Aber ist Qualität das einzige und wahre Auswahlkriterium? Daran kann man angesichts der Zusammensetzung der Academy zweifeln. Tatsächlich erinnerte sie mit ihren rund 7000 Mitgliedern bis vor kurzem fatal an einen segregierten Country-Club. Laut einer 2012 veröffentlichten Studie der «Los Angeles Times» waren fast 94 Prozent der Oscar-Wähler weiss, 86 Prozent älter als 49 Jahre (Durchschnittsalter: 62 Jahre) und 77 Prozent Männer. Während Afroamerikaner rund 13 Prozent der US-Bevölkerung ausmachen, stellten sie zum Zeitpunkt der Untersuchung nur etwa 2 Prozent der Academy-Mitglieder.
Reform der Academy
Nun ist es vielleicht einfach nur menschlich, wenn sich ein weisser Rentner mehr für einen alternden Ex-Boxer als für den Aufstieg von Ice Cube und Dr. Dre begeistern kann. Im Zuge der Reform der Academy soll jedoch auch der Altersdurchschnitt der Wähler gesenkt werden, indem nicht mehr berufstätige Mitglieder (mit Ausnahme von Oscar-Gewinnern und -Nominierten) ihr bisher lebenslanges Stimmrecht einbüssen können. Aber die Wähler mögen noch so diversifiziert und jung sein: Solange weibliche, afroamerikanische, hispanische und asiatische Filmschaffende in der Branche weiterhin derart unterrepräsentiert sind, bleibt für die Oscar-Wähler in der Academy der Blick auf würdige Leistungen verstellt. Michael Caine sagte dazu: «Man kann nicht für einen Schauspieler stimmen, nur weil er schwarz ist.» Boone Isaacs geht mit ihm einig – und einen Schritt weiter. Die eingeleitete Diversifikation hinsichtlich Geschlecht, Rasse, Ethnie und sexueller Orientierung müsse schnell voranschreiten.
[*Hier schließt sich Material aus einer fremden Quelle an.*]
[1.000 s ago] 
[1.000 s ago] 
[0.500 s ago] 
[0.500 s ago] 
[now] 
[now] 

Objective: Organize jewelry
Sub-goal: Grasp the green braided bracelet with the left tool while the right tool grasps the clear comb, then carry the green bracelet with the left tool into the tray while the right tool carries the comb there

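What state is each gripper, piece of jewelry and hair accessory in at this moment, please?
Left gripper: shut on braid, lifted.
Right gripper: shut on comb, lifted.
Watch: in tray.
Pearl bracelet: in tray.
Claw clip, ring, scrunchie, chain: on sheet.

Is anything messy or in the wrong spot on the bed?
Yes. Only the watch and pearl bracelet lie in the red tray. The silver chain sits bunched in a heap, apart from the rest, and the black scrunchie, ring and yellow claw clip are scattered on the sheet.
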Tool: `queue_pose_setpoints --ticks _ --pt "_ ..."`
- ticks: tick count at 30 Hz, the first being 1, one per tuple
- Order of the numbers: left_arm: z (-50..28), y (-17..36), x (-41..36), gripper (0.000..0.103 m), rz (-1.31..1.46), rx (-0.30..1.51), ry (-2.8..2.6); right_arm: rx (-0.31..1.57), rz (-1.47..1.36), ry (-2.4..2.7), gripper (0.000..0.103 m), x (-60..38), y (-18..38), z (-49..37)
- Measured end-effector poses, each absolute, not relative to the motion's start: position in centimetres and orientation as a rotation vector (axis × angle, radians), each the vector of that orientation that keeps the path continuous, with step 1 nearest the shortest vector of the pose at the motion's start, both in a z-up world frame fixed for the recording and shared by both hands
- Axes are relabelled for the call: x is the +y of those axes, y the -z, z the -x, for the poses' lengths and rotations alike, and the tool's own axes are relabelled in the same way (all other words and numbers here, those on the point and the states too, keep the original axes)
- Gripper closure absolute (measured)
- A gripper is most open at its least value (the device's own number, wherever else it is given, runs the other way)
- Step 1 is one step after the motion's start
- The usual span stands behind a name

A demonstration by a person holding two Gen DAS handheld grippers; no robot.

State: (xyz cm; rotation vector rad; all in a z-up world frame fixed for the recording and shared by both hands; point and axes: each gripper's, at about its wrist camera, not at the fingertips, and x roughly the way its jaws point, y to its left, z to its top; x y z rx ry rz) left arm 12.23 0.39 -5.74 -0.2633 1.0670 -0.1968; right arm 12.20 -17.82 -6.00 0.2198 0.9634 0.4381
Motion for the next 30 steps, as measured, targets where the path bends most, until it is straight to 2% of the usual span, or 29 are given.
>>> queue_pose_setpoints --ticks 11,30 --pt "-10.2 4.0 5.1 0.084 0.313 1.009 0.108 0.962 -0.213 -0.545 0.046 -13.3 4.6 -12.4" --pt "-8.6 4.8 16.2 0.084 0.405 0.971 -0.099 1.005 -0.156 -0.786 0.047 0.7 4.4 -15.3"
Vielleicht könnte ja «Star Wars» erneut eine Kehrtwende herbeiführen. Der erste Film der Saga von 1977 wird gern für den Aufstieg des Popcorn-Kinos und den Niedergang des Autorenfilms verantwortlich gemacht. Der globale Mega-Blockbuster «Episode VII – The Force Awakens» rückt nun ein ungewohntes Heldenduo ins Zentrum: eine Frau und einen dunkelhäutigen Mann. Ob das Hollywoods neues Erfolgsrezept ist, wird sich freilich weisen müssen.